Problem to solve: Copy each line of the records that includes "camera".

Input material:
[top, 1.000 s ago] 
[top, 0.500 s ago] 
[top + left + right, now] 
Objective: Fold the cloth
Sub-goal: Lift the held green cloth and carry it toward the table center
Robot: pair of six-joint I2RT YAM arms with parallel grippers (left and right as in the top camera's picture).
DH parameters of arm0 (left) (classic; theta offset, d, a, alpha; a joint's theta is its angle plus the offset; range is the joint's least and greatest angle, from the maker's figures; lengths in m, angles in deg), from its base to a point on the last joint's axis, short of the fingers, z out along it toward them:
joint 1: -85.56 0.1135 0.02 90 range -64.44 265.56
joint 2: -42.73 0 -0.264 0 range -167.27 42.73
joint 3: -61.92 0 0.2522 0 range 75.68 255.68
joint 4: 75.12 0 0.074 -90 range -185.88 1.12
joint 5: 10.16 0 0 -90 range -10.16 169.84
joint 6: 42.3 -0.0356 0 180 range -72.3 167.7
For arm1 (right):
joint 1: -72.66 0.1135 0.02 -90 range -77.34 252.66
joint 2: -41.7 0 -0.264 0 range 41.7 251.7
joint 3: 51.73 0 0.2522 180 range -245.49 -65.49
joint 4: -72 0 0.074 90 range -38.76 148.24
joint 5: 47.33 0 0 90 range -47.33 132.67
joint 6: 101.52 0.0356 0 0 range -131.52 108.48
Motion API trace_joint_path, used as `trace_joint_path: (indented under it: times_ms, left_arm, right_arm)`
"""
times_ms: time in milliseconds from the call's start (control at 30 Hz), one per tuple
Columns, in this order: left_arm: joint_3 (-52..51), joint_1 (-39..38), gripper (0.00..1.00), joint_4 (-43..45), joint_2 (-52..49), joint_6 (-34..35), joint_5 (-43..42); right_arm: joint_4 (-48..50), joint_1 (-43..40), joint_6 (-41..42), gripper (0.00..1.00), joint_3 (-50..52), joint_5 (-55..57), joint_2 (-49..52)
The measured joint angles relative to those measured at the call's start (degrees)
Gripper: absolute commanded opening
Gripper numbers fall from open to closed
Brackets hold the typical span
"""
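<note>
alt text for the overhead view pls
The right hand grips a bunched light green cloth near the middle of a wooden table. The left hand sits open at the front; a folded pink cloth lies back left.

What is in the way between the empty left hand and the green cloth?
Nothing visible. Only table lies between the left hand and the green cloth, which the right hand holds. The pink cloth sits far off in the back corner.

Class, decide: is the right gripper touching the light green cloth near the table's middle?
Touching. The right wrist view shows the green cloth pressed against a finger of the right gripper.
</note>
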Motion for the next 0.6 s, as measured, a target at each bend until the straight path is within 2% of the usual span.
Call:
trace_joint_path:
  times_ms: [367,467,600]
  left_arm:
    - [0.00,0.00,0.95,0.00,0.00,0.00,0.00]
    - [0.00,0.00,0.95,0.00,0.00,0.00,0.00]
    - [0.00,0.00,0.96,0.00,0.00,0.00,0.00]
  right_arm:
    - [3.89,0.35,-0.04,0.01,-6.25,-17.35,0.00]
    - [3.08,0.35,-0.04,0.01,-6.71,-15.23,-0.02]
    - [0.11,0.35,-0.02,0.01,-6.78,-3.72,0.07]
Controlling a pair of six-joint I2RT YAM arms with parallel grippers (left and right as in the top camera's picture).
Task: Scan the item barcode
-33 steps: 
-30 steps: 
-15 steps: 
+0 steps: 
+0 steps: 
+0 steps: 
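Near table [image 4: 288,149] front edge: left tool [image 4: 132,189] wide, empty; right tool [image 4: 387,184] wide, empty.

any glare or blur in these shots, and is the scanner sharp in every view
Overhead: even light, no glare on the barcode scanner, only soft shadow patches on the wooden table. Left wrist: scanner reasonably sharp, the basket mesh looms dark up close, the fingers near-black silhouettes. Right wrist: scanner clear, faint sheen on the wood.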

Answer to this exercise:
Robot: pair of six-joint I2RT YAM arms with parallel grippers (left and right as in the top camera's picture).
Controlling a pair of six-joint I2RT YAM arms with parallel grippers (left and right as in the top camera's picture).

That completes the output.